When I graduated with a B.A. in English in 2010, I had big dreams . . . and absolutely nothing on my resume. I wanted to be a writer, but didn’t have a single published clip to call my own. As you can imagine, the next few years weren’t very fun. Since 2010, I’ve:

  • been unemployed three times, for a total of 13 months.

  • failed to hold a “full-time job” longer than a year.

  • quit three jobs, been let go once and gotten myself fired once.

Related: How to Make It as a Freelance Entrepreneur

While most of my friends were gainfully employed, I was living with my parents and desperately chasing after freelance gigs. So when I did finally manage to land a great job, I couldn’t believe my luck. It seemed too good to be true. And it was. I was gently let go six months later because I was an awful employee.

Then I did five things that completely transformed my life. Within two months, I was working 50-plus-hour weeks for my own clients and making six figures — more than twice my previous salary. Today, less than a year later, I’m making more than three times that original salary.

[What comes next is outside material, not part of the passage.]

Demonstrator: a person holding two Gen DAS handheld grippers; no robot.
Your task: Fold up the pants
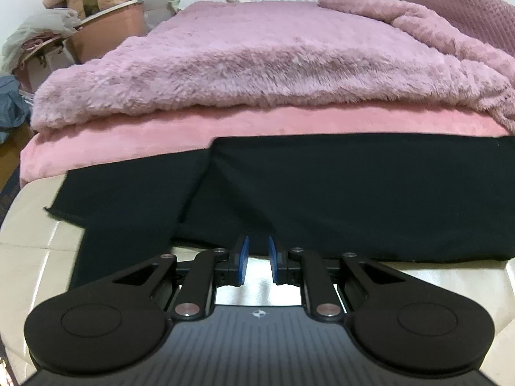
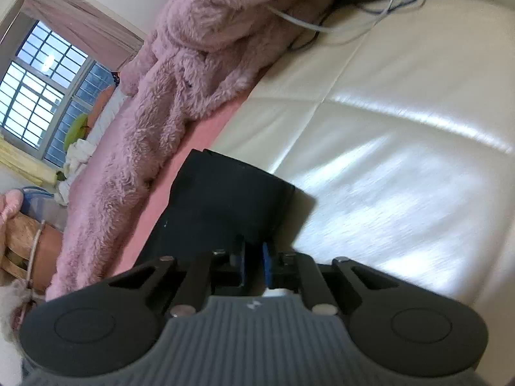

Guess what? I didn’t have to move mountains to make that happen. I just had to learn a few new habits. Here are five of the most important things I adopted right after getting fired:

1. I learned how to do sales.

Most people aren’t business minded, and I was no exception. Instead of sitting down and taking the time to learn how to sell my services — and how to better sell my client’s services — I figured I could get by on my credentials and brilliance alone. Nope.

Business author Daniel Pink argues that, in today’s hyper-connected society, we’re all salespeople. In other words, you’re selling yourself short if you don’t learn how to sell.

2. I spent an hour each day on new business.

After looking through my “sent” folder, I discovered that the emails I’d written that got the highest response rates were also the shortest and most concise. So, I wrote up an email template and customized it for every job application by addressing the poster’s specific pain and my gain.

My system worked like a charm. Now, for every five jobs I apply to, I get one or two responses. And I consistently apply to new jobs every day. I even use that same template for LinkedIn inmail.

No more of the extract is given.